Valerie Oosterveld, an international criminal law professor, raised concerns about the problematic nature of adopting a definition into the treaty that was deliberately ambiguous (possessing “constructive ambiguity,” in diplomatic parlance) in order to resolve polarised positions during negotiations. Considering that she’s one of the foremost experts on the issue of gender under international criminal law, it’s astonishing that her ideas were dismissed.

Part of the problem stemmed from the fear that the controversy surrounding the definition 20 years ago would resurface and tank the new treaty if the debate on gender were reopened. Some states and treaty drafters have expressed the need to get the treaty passed expeditiously and to keep the original language from the Rome Statute intact. But does a new treaty that codifies an outdated definition of gender serve the interests of justice?

Fighting for recognition of gender-based violence is not new. Sexual violence crimes were not taken as seriously as other crimes in the early years of international criminal tribunals. Feminists had to struggle tirelessly to secure the recognition of rape as a form of torture in certain contexts.

In the 1990s, the Human Rights and Gender Justice Clinic of CUNY Law School, (then the International Women’s Human Rights Initiative Clinic) served as the secretariat for the Women’s Caucus for Gender Justice, a global coalition of women’s rights activists working to address gender gaps in the then-draft Rome Statute.
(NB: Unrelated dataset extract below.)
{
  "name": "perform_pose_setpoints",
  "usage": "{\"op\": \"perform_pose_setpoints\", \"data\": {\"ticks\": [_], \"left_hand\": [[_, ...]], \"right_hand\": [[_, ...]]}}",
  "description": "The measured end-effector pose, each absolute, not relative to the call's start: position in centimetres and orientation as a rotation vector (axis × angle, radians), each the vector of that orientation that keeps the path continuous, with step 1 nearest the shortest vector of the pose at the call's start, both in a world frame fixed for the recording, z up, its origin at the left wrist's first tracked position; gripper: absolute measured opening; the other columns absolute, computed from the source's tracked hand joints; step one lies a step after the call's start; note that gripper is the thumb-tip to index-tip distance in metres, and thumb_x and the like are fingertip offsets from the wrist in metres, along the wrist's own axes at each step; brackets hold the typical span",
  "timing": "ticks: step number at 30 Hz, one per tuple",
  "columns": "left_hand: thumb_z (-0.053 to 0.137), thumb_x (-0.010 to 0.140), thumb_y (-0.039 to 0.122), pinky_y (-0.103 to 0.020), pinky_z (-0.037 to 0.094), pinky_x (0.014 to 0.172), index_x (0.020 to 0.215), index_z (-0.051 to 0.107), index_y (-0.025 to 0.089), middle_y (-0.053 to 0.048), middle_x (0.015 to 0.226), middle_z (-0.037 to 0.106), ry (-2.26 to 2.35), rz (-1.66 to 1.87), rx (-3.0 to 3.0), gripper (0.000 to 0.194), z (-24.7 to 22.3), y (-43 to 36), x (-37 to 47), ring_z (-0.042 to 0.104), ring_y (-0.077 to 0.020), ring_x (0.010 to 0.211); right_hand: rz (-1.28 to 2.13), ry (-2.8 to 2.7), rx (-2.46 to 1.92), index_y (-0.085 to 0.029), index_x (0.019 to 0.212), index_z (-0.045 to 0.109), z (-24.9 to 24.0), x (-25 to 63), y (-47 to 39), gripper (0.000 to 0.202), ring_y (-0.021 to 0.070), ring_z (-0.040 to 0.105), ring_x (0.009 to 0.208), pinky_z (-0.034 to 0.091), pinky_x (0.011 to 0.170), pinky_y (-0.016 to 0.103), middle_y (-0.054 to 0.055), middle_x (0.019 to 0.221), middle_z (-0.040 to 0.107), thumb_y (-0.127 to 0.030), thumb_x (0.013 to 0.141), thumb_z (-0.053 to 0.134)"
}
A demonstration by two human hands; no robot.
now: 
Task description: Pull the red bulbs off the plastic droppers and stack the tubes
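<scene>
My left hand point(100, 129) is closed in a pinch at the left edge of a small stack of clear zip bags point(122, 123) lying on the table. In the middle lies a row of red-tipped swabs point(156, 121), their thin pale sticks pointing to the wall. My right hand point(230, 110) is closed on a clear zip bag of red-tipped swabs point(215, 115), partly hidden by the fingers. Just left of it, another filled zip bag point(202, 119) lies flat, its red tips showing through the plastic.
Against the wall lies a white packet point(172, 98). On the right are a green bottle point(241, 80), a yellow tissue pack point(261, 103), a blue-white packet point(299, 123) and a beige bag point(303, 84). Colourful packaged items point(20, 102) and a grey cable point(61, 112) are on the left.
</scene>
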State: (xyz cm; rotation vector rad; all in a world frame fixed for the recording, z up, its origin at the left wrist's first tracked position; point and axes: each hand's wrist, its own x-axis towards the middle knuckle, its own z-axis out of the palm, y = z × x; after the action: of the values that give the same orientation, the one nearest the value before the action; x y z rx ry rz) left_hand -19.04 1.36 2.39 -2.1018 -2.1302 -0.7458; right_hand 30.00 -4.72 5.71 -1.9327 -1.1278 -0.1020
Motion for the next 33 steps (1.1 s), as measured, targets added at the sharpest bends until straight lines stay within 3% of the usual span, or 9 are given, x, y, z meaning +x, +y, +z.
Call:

As there was push-back against the term “gender”, there was also opposition to recognising sexual violence as a serious international crime.

A key component to their success was combining advocacy with legal strategy. Gender strategies in the tribunals grew from the notion that “women’s rights are human rights.” Today, advocates are calling for a “gender equal world.”

This is a pivotal moment in history to affirm our understanding of discrimination, including when based on sexual orientation, gender identity and sex characteristics.

What we do now will affect people’s rights for generations to come. It’s time for the international community to take a stand. A treaty meant to protect people against the worst atrocities imaginable by its nature should protect all of us.